Im sure, but people are already NL comprehenders of their native tongue.


> This [data from Google] tells one nothing more than that the
> words are associated. That is not enough to state a coherent
> proposition, let alone a coherent piece of ontological content.

What the data from Google shows is that the information is there.

No, it does not.

A student who was learning English could read that information
to learn enough about the use of those words to translate any
of that information to another language, natural or artificial.

A human student, even illiterate and with Downs syndrome, already has a huge wealth of common-sense knowledge of the world, far more than is in Cyc. (The example that sparked my own work on naive physics was what one needs to know in order to spread a folded sheet over a bed, an example which is still beyond Cyc.) What humans can do is irrelevant to the discussion, therefore.


> How does one extract information about relationships from free
> text or word associations? Associations, remember, are symmetrical.
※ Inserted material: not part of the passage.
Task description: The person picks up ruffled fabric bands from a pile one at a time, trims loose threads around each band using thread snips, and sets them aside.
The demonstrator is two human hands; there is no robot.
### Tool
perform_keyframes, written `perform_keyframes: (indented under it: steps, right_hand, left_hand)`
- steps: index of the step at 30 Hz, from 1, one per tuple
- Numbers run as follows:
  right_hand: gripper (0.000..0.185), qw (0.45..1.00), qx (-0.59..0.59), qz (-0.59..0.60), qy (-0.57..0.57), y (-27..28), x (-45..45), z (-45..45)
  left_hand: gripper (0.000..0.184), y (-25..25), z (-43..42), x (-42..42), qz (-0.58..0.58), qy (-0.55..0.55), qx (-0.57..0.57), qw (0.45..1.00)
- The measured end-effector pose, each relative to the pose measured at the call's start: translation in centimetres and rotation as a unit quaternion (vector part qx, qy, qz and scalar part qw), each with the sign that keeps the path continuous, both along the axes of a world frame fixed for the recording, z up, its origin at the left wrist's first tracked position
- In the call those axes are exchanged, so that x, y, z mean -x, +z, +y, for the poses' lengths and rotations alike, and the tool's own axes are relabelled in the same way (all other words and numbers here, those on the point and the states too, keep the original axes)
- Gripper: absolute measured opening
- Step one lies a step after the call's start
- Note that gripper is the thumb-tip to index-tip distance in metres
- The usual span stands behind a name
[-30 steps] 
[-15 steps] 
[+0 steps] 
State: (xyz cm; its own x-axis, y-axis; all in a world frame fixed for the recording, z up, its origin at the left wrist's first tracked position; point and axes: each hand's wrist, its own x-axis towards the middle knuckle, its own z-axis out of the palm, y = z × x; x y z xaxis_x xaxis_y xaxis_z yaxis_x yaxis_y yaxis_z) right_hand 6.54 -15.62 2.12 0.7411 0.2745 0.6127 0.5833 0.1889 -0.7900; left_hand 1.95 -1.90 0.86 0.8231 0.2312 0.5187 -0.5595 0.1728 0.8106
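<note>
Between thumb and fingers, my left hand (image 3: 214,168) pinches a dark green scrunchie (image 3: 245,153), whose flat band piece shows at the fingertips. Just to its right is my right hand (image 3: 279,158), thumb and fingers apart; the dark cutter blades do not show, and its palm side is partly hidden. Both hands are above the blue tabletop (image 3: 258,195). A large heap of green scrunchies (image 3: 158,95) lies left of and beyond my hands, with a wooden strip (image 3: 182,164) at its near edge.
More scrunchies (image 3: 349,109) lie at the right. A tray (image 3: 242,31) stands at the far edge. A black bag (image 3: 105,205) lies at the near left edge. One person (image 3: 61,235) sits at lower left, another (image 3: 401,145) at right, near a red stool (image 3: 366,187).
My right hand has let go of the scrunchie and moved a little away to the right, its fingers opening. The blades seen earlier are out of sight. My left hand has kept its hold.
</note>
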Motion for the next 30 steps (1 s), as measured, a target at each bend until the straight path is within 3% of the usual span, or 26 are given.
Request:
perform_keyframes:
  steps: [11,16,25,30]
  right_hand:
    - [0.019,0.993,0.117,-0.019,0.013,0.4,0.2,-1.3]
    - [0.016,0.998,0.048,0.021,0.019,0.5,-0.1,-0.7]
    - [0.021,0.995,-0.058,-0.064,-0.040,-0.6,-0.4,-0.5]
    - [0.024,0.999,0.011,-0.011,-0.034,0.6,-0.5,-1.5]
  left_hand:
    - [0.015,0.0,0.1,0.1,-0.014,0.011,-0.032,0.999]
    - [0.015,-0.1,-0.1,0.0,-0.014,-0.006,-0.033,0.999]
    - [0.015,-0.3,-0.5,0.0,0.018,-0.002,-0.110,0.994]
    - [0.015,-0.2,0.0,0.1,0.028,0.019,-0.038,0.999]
"Extracting" is not the goal.  The goal is to read a text in a
natural language in order to solve some problem

What is the proposed connection between (1) reading an NL text and (2) solving a problem, if it does not involve somehow learning something from the reading that provides new functionality with the problem-solving? As problem-solving is not itself conducted in natural language, this intermediate knowledge must be somehow represented in a formalism which can be input to the problem-solving machinery. The passage from the NL text to this knowledge is what I mean by 'extraction'.

that one would
normally ask an intelligent human being to do.  Many of those
problems could be solved by variations of pattern matching
as described above.

What problems can be solved by pattern matching? Cite ANY AI work which justifies this claim.
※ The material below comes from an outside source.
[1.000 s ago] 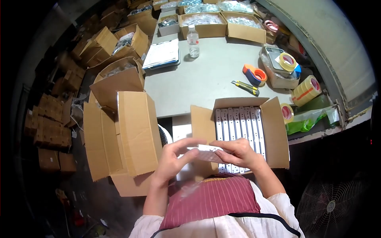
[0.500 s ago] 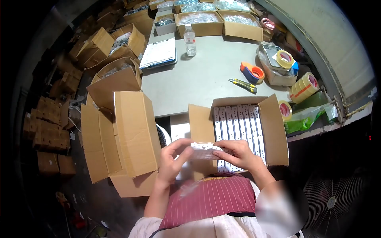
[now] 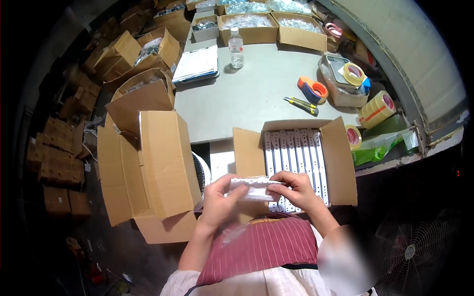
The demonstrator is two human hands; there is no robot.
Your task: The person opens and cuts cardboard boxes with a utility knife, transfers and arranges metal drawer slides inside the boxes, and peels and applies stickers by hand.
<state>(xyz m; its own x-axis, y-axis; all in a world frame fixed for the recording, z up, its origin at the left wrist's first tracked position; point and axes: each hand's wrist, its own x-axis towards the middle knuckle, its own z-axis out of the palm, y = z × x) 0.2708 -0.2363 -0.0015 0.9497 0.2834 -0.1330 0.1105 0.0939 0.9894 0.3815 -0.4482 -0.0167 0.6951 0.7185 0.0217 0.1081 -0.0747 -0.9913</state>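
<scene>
Between both hands I hold a small white packet (image 3: 256,189) in what looks like clear plastic; its contents are too small to make out. My left hand (image 3: 217,201) grips its left end, the thumb lying along the near face. At the right end, my right hand (image 3: 295,191) pinches it between thumb and fingers. The packet is in front of an open cardboard box (image 3: 341,167), over its near left part. Inside that box stands a row of several long white strips with dark holes (image 3: 297,153), partly hidden by my right hand.
To the left is another open cardboard box (image 3: 168,163). On the table (image 3: 256,103) are a utility knife (image 3: 302,106), an orange and blue tape dispenser (image 3: 313,90), a water bottle (image 3: 236,49) and a clipboard (image 3: 196,65). A fan (image 3: 409,251) stands at lower right.
My left hand has shifted slightly right and down, its thumb now on the packet. The packet has turned to show a broader white face. My right hand keeps its pinch.
</scene>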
> As Ive already pointed out, most common sense is never said or
> written to other people.

Precisely!  And there is no reason why it should be said, written,
or typed into a computer system that processes language.
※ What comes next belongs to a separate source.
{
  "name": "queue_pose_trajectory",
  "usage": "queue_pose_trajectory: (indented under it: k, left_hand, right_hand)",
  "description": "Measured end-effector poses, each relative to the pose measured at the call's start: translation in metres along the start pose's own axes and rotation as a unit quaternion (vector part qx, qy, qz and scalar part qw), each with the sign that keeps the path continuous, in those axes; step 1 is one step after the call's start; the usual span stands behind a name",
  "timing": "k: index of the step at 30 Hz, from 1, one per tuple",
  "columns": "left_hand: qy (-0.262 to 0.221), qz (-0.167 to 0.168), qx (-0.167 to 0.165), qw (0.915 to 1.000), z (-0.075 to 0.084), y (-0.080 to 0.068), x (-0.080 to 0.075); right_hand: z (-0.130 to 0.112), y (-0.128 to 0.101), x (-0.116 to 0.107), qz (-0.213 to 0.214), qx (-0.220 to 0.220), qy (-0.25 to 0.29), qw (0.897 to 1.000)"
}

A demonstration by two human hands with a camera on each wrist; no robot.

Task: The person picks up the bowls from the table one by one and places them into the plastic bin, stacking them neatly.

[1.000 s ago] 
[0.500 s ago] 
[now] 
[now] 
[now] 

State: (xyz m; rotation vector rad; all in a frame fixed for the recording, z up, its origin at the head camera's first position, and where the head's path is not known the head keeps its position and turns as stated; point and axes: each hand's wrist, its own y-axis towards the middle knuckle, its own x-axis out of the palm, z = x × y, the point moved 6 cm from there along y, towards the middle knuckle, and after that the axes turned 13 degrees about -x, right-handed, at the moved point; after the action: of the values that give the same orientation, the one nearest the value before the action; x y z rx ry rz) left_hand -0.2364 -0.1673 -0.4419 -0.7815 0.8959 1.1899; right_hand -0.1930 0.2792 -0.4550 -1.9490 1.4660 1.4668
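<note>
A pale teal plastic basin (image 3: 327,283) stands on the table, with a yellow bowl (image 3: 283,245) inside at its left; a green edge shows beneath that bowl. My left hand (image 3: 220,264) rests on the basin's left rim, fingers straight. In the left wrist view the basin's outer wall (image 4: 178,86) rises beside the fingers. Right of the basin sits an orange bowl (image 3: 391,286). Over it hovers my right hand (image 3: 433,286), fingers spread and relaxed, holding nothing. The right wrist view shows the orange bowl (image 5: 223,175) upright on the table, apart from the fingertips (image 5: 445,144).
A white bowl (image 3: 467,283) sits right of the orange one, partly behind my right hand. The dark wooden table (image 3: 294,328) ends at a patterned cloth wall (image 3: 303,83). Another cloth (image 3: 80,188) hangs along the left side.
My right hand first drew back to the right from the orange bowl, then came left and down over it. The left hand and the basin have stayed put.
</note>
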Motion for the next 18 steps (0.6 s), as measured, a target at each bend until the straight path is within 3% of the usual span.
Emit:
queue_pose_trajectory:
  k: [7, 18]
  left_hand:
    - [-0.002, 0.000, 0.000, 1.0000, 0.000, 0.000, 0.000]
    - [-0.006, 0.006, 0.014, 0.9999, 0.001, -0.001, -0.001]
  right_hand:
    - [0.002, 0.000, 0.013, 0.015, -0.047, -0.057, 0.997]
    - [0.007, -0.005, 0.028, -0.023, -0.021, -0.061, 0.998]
You entirely miss my point. It is not said because there is no need to say it, because it is presumed. Not because it is of no use. In fact, failures of comprehension can often be directly traced to the failures of such assumptions, and we have all kinds of conversational strategies for correcting such failures by reverting to an explanation of the missing information.


> I don't know of ANY methods or projects (including analogical
> structure matching, by the way, which is being used actively by
> dozens of people at NorthWestern, where it was invented) which
> can be said to reliably extract a single nontrivial ontological
> proposition from the entire Web.

Their algorithms take polynomial time.

The original did, but they are using the technique in many Web-based applications and getting interesting results (in, for example, retrieval of 'relevant' news items for a given topic, or 'similar' web pages; but not in anything like NL understanding.)

It is impossible to process
the WWW (or even the data on your laptop) with algorithms that
take polynomial time.

I'm not claiming that analogical methods applied to the WWW will
solve all the problems of NL understanding tomorrow.

I fail to see how they will solve any problems of NL understanding at any time. After all, the Web is only a large corpus of free text. Such corpora have been available for many years, and have not by themselves produced any NL understanding.

 But I do
claim that we will *never* do that if we must first construct
a knowledge base or ontology that remotely resembles Cyc.

Well, you are entitled to your opinion, but I see no evidence for it. And after all, we have now first constructed such a knowledge base, so apparently it can be done.